Monday, April 28, 2014

Finishing touches and inner and outer journeys

On Sunday I was finalising this work below before framing it this week ready for the the expo on the 10th and 11th of May- The Fugitive Image, Deconstructing the Frame.......I still have Thursday to paint as there are some areas that still need careful attention. 

penultimate above and final work below - spot the difference......

We are back just over a week now from Lake Garda and the Dolomites and I am still thinking about the wonderful muted colours and tones of the buildings, many painted with soft pastel colours of extraordinary subtleness, and inside the churches how ornament and sculpture play with light, articulating spaces framed by moulded edges, engaged columns, cornices, pediments, friezes, etc...

Have started to read Goethe's 'Italian Journey' and am enjoying his precise observations of nature. I found this quote in the introduction of the W H Auden / Elizabeth Mayer translation and it struck me.

"We ought to talk less and draw more. I, personally, should like to renounce speech altogether and, like organic nature, communicate everything I have to say in sketches."

I saw some of the sketches he made in the small Goethe Museum in the castle in Malcesine which traced his journey and the development of his book.

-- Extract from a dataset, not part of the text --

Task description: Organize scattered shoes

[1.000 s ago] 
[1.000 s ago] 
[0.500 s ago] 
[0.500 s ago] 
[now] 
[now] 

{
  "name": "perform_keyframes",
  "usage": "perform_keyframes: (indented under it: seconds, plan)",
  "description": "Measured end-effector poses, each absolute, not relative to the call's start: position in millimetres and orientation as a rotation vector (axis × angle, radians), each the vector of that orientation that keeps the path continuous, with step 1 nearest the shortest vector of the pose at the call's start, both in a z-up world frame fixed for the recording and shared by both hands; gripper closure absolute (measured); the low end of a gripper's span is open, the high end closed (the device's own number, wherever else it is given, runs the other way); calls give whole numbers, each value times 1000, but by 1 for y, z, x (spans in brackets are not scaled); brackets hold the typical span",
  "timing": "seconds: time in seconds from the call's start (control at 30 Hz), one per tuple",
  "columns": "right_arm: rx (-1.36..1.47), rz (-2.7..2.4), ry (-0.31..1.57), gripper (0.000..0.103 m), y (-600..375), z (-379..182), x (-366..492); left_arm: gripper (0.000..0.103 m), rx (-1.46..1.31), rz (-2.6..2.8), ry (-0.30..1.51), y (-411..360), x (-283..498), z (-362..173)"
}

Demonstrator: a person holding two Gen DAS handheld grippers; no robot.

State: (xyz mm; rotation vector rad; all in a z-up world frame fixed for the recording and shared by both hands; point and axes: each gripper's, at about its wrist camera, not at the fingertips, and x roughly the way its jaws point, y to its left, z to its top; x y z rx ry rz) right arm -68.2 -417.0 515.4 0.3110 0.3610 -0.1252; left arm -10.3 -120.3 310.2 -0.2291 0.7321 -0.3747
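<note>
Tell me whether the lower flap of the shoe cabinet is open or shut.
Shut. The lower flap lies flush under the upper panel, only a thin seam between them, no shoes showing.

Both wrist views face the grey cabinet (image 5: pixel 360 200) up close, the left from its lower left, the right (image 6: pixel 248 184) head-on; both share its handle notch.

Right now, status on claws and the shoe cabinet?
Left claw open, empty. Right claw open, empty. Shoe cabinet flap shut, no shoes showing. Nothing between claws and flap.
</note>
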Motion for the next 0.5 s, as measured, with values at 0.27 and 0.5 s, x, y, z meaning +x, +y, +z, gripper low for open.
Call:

There were few people sketching but plenty sending text messages and endlessly snapping pictures with smart phones.  Goethe and other 18th and 19th century grand tourists during the Romantic movement and European Enlightenment laid the foundations from which later modern tourism in Italy would grow. Since the war it has become a largely pre-packaged mass-marketed consumer product. Despite the cliches Italy still has much to offer an observant traveller, although I wonder what Goethe would make of it now? 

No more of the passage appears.